Toras HaShem / Young Israel of Valley Village

Zvi Block is senior rabbi of Toras HaShem / Young Israel of Valley Village. He studied at Mirrer Yeshiva in Brooklyn and Jerusalem, has strong Chasidic influences through his father and grandfather, and earned a Master's in Education from Loyola University. In 1977, he established the Aish Hatorah College of Jewish Studies in Los Angeles, the first outreach center of its kind in the Western United States, as the first branch of the now worldwide Aish Hatorah-Jerusalem Outreach Movement. He is active in conversions, and serves as the Secretary for the North Hollywood Beit Din. He is a staunch Zionist, rigorously Halachic, and in the forefront in the battle against Anti-Semitism.

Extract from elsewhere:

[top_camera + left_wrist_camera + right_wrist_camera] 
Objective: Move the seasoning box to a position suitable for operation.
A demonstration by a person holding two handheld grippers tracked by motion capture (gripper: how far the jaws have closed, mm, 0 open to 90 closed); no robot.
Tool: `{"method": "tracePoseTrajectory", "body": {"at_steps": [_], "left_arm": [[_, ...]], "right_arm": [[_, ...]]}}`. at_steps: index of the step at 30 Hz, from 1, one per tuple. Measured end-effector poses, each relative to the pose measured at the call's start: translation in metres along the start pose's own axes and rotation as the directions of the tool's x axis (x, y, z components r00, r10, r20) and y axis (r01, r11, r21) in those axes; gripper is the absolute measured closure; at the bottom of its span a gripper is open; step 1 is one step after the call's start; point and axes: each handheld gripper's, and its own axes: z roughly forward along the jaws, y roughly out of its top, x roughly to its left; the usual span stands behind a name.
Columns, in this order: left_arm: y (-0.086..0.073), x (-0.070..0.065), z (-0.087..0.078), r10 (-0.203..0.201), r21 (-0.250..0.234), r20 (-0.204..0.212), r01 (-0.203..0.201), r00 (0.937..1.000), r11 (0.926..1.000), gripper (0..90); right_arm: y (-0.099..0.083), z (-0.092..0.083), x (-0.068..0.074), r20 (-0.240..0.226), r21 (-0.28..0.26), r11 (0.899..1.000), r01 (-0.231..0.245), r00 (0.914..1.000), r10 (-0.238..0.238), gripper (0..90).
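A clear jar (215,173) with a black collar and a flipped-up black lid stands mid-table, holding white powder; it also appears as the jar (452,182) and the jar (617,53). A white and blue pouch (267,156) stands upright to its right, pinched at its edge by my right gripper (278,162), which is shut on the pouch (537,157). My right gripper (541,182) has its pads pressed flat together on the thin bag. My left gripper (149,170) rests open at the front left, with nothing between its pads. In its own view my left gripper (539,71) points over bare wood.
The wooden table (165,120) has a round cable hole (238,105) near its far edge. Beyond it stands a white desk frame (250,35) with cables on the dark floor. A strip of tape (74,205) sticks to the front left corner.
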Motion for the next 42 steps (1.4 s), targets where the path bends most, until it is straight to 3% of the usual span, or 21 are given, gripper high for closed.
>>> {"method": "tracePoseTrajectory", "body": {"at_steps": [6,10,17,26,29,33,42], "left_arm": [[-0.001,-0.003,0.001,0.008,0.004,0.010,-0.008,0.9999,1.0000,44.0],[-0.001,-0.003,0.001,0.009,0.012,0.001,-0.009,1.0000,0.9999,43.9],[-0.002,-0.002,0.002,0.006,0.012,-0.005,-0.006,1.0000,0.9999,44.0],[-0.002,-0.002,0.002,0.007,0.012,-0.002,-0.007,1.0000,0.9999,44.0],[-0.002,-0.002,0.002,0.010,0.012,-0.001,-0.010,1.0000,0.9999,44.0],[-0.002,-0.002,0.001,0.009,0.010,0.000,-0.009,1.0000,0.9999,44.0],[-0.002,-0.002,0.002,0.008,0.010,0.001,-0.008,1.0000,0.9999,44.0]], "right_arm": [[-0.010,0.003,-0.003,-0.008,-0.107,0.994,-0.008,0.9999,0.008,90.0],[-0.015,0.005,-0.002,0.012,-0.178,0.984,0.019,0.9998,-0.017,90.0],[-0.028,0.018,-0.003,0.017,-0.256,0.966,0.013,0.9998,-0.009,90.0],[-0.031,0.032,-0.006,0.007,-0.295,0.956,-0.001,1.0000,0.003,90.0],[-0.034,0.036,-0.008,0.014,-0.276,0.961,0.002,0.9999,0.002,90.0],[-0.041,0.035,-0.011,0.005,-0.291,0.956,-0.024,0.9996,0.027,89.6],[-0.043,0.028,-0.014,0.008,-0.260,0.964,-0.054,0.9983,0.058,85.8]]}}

The Conversion Opportunity: Requirements and Acceptance in Halacha and in Israel

This session focuses on the process of conversion in Halacha as per the Code of Jewish Law, the Shulchan Aruch, including (a) acceptance of the candidate, (b) process of learning, (c) procedure of ceremony, and (d) acceptance of the conversion in Los Angeles, the United States, and Israel.

Israel Forum: Hot-Button Issues Facing the Zionist Dream

Zvi Block, Ruth Broyde Sharone, Jonathan Jacoby, Kenneth Kaufman, Daryl Temkin

In a lively exchange of ideas and opinions, a distinguished panel discusses some of the most pressing issues facing Israel today and offers insights on how we can discuss and respond to them. The forum highlights varying approaches, to provoke analysis of strong and weak points in the diverse perspectives, and to encourage consideration of ways to reconcile the differences. The format welcomes participation from the audience, challenges people to think beyond their own framework and positions, and aims to provide a model for constructive community discourse. Potential issues to be discussed include land for peace; prisoner swaps; settlement towns, disengagement, and expulsion; balancing ethnic, religious, gender and political rights and tolerance; human rights and social-class disparity; and the religious and secular division.